Пастушок оглянулся. Фашисты уже приставили к борту машины доски. Видно, по ним будут грузить Ласку. Мишка с тоскливой надеждой посмотрел на густой лес: где они, богатыри-партизаны? Только они могли бы помочь Маричке. Вон она упала посреди дороги прямо в пыль. И плачет. Плачет так, что Мишке слышно. Вот если б у него был пистоль Довбуша! Как бы он пригодился ему сейчас! Мишка враз справился б с фашистами. «Что же теперь делать?» — метался он между деревьями. Пастушок будто наяву увидел Маричкиных сестричек с пустыми стаканами в протянутых руках. Что делать? Дорога каждая минута.
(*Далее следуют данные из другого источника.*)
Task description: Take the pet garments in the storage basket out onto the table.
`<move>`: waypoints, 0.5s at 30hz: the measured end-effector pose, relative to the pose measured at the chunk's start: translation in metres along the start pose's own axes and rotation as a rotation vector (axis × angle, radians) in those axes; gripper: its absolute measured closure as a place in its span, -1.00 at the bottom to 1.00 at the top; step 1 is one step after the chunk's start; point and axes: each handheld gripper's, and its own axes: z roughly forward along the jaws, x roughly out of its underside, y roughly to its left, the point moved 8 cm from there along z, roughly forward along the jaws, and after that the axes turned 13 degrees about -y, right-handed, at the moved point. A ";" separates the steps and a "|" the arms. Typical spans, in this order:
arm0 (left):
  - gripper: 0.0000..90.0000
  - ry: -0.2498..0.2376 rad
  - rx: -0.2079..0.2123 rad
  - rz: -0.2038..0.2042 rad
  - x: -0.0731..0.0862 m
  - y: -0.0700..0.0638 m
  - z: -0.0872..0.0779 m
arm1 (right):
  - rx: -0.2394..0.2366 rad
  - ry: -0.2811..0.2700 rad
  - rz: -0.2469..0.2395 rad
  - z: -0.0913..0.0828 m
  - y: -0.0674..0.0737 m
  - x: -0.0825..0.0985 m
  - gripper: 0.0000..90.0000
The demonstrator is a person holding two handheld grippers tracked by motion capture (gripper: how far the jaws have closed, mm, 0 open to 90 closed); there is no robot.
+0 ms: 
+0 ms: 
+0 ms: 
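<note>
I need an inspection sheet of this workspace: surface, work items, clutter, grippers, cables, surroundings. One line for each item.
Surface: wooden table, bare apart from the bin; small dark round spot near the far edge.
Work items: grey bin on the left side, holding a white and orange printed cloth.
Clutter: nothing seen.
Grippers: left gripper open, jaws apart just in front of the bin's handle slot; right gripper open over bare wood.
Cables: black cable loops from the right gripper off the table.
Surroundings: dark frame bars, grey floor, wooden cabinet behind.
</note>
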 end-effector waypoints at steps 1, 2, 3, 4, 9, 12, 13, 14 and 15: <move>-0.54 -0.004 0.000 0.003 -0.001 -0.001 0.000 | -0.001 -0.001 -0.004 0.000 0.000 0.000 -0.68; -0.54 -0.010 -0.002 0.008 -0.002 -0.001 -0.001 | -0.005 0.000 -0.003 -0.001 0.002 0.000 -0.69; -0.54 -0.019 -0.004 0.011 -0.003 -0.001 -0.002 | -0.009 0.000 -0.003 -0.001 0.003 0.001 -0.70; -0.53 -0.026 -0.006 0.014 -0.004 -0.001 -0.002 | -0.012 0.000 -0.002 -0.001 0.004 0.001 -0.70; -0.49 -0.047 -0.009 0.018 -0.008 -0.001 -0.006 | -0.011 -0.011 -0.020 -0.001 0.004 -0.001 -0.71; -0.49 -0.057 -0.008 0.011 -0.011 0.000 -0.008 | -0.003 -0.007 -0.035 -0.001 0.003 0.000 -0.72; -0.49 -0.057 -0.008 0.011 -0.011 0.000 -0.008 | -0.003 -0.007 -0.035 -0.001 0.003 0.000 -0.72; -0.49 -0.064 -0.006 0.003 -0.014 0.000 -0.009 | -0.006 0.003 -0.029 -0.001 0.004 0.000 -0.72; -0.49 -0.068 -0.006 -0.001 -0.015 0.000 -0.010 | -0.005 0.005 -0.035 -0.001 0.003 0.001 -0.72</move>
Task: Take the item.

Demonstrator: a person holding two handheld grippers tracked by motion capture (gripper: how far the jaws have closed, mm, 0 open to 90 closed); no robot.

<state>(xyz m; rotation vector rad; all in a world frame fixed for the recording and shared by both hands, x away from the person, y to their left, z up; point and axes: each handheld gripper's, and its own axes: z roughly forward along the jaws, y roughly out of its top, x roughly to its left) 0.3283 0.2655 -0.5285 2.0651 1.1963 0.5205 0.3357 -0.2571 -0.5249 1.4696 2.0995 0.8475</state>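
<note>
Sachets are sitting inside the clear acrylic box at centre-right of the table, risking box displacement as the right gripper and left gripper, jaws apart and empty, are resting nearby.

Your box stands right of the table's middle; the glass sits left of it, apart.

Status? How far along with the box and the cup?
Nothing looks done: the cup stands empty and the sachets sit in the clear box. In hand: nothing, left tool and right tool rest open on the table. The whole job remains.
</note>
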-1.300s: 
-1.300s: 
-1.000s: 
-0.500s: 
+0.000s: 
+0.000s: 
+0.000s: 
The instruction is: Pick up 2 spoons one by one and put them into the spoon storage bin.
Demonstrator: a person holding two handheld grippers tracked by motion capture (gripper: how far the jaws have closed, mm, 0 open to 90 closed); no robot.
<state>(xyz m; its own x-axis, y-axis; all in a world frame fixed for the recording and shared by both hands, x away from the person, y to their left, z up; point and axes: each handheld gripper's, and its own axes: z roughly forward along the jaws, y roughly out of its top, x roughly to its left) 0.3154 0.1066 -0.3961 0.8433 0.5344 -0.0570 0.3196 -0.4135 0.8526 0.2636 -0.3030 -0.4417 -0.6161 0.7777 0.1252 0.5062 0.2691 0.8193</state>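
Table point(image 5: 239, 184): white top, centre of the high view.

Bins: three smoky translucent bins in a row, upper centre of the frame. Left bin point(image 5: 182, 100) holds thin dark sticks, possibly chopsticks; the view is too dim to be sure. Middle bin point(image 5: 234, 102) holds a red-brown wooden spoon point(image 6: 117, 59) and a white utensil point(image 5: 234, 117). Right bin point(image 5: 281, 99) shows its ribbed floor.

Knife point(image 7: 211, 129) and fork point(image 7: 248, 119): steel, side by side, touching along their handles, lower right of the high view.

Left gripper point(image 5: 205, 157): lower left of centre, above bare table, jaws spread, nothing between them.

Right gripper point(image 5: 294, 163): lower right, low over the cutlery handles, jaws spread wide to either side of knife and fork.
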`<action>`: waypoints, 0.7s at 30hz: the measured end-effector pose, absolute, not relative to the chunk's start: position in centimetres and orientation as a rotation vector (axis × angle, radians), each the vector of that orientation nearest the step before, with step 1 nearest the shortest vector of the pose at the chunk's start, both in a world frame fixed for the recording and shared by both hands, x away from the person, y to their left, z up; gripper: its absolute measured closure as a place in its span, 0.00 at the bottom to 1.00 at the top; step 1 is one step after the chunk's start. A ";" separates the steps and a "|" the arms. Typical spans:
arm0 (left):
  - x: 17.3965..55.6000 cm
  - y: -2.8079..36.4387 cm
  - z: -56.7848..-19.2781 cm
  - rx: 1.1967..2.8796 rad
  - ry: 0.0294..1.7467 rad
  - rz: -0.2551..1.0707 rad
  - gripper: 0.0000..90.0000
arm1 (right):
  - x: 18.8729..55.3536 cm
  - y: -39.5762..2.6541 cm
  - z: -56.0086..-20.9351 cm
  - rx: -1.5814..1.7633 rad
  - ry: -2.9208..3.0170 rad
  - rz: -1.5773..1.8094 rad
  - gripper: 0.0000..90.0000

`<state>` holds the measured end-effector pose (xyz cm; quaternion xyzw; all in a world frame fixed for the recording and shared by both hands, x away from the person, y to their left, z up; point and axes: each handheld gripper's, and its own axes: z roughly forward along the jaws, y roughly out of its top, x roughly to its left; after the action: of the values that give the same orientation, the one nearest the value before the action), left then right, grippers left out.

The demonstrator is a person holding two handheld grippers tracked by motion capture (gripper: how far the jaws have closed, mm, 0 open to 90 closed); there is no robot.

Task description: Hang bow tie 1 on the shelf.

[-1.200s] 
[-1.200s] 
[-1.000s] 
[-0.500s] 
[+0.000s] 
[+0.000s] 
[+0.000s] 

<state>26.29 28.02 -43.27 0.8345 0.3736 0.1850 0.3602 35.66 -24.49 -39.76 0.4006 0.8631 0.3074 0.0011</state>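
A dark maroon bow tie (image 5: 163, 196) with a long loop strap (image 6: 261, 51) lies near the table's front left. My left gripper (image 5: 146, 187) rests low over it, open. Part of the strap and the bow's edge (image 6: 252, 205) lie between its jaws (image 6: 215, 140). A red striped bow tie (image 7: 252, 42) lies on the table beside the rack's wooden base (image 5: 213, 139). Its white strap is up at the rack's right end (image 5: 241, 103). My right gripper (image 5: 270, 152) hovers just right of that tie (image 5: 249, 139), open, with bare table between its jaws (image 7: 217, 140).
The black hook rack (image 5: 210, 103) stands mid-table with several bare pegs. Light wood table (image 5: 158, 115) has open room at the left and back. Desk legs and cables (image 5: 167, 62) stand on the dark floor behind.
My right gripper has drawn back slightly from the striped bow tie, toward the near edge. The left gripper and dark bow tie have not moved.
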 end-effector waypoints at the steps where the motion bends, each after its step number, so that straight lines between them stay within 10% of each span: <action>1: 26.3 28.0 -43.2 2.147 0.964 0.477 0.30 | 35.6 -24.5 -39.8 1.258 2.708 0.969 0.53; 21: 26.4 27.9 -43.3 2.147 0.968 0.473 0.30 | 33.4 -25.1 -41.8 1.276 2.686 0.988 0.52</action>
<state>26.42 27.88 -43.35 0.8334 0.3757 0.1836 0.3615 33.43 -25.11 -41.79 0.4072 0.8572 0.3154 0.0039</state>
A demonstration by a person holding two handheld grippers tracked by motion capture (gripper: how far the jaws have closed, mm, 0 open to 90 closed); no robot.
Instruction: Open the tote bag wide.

Нужно что-то придумать. И решение, которое он старался отогнать от себя, вдруг захватило и точно подтолкнуло его. Со всего размаха он ударил кнутом самую жирную серую Файну. Корова недовольно мотнула головой и лениво стала спускаться с холма.
— Ого-го! Пан офицер! Пан солдат! — закричал Мишка. — Постойте!
Он чуть не плакал, когда Файна останавливалась и как ни в чем не бывало спокойно щипала траву. Никогда она не казалась ему такой ленивой.
— Ого-гов! Та корова не гут! Эта гутейшая!
Наконец гитлеровцы заметили его. Остановились. Запыхавшись, он пригнал корову к машине.
— Панночку, эту грузите! Она жирная. Молока много дает! А вон та совсем тощая, хворая. — И Мишка раскашлялся, показывая на Ласку, у которой ребра торчали так, точно корова проглотила множество острых палок.
Немцы что-то говорили между собой, поглаживая блестящую шерсть Файны, и довольно улыбались. Один из них подошел к Мишке:
— Карош мальтшик! Любит германский армия. Ми корова чик — и ужин официр!
«Хоть и подавитесь! Только быстрей убирайтесь отсюда!» Мальчик боялся, чтоб они не забрали все-таки и Ласку. Лицо его горело, пот выступил на спине.